Step 1: Conda Environment Setup

The environment can be configured using pip with therequirements.txt file:

(base) $ conda create --name cryo_ief python=3.10
(base) $ conda activate cryo_ief
(cryo_ief) $ cd path/to/Cryo-IEF
(cryo_ief) $ pip install -r requirements.txt

Installation may take several minutes. Subsequently, cryosparc-tools must be installed separately to ensure its version matches your CryoSPARC software. Please identify your CryoSPARC version and install the cryosparc-tools version that is closest to, and not exceeding, it.

For example, if your CryoSPARC version is 4.6.2, execute:

(cryo_ief) $ pip install cryosparc-tools==999.999.999

You will get two ERROR messages like this:

ERROR: Could not find a version that satisfies the requirement cryosparc-tools==999.999.999
(from versions: 0.0.3, 4.1.0, 4.1.1, 4.1.2, 4.1.3, 4.2.0, 4.3.0, 4.3.1, 4.4.0, 4.4.1, 4.5.0, 4.5.1, 4.6.0, 4.6.1, 4.7.0)
ERROR: No matching distribution found for cryosparc-tools==999.999.999

From the error output, identify the closest cryosparc-tools version (less than or equal to your CryoSPARC version), and then install it using the following command:

(cryo_ief) $ pip install cryosparc-tools==4.6.1

Upon successful execution, the Conda environment setup will be complete.

Step 2: Download Model Weights

Model weights are accessible via HuggingFace. Alternatively, they can be downloaded from the Cryo-IEF google drive and CryoRanker google drive. This model is intended for academic research only. Commercial use is prohibited without explicit permission.

Cryo-IEF

Cryo-IEF is a foundation model for cryo-EM image evaluation, pre-trained on an extensive dataset using unsupervised learning. To generate particle features with Cryo-IEF encoder, run the following command:

(base) $ conda activate cryo_ief
(cryo_ief) $ accelerate launch path/to/Cryo-IEF/code/CryoIEF_inference.py --path_result_dir dir/to/save/results --path_model_proj dir/to/CryoIEF_model_weight --raw_data_path dir/to/cryoSPARC_job

Cryo-IEF is compatible with cryoSPARC job types that generate particle outputs, including Extracted Particles, Restack Particles, and Particles Sets. By default, all available GPUs will be utilized for inference. Users can add --num_processes or list specific GPU IDs with --gpu_ids (e.g. --gpu_ids 0,1,2,3) between accelerate launch and path/to/Cryo-IEF/code/CryoRanker_inference.py to specify the number of GPUs to use.
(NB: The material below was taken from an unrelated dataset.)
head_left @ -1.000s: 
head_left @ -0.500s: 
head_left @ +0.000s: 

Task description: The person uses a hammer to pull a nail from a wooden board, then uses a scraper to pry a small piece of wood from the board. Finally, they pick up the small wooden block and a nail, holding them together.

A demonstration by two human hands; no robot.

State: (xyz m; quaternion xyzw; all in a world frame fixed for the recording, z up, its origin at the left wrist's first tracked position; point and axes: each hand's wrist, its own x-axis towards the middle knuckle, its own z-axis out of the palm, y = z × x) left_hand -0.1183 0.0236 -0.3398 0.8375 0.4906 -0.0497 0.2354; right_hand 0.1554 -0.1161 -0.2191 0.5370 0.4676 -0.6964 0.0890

The particle features extracted by the Cryo-IEF encoder are saved by default to dir/to/save/results/features_all.data. The order of features corresponds to the particle order in the.cs file located within dir/to/cryoSPARC_job.

During Cryo-IEF inference, raw data undergoes preprocessing and is cached in dir/to/save/results/processed_data. This cache can be safely deleted after inference.

CryoRanker

CryoRanker integrates Cryo-IEF’s backbone encoder with an additional classification head, fine-tuned on a labeled dataset to rank particle images by quality.

(base) $ conda activate cryo_ief
(cryo_ief) $ accelerate launch path/to/Cryo-IEF/code/CryoRanker_inference.py --path_result_dir dir/to/save/results --path_model_proj dir/to/CryoRanker_model_weight --raw_data_path dir/to/cryoSPARC_job --num_select N

CryoRanker is compatible with cryoSPARC job types that generate particle outputs, including Extracted Particles, Restack Particles, and Particles Sets. By default, all available GPUs will be utilized for inference. Users can add --num_processes or list specific GPU IDs with --gpu_ids (e.g. --gpu_ids 0,1,2,3) between accelerate launch and path/to/Cryo-IEF/code/CryoRanker_inference.py to specify the number of GPUs to use.

Predicted scores are saved in dir/to/save/results/scores_predicted_list.csv. The order of scores corresponds to the particle order in the .cs file located within dir_to_cryoSPARC_job. If --num_select is set to N, the top N particles will be selected and saved as dir/to/save/results/selected_particles_top_N.cs and .../selected_particles_top_N.star. These selected particles can then be loaded into cryoSPARC or RELION for subsequent processing.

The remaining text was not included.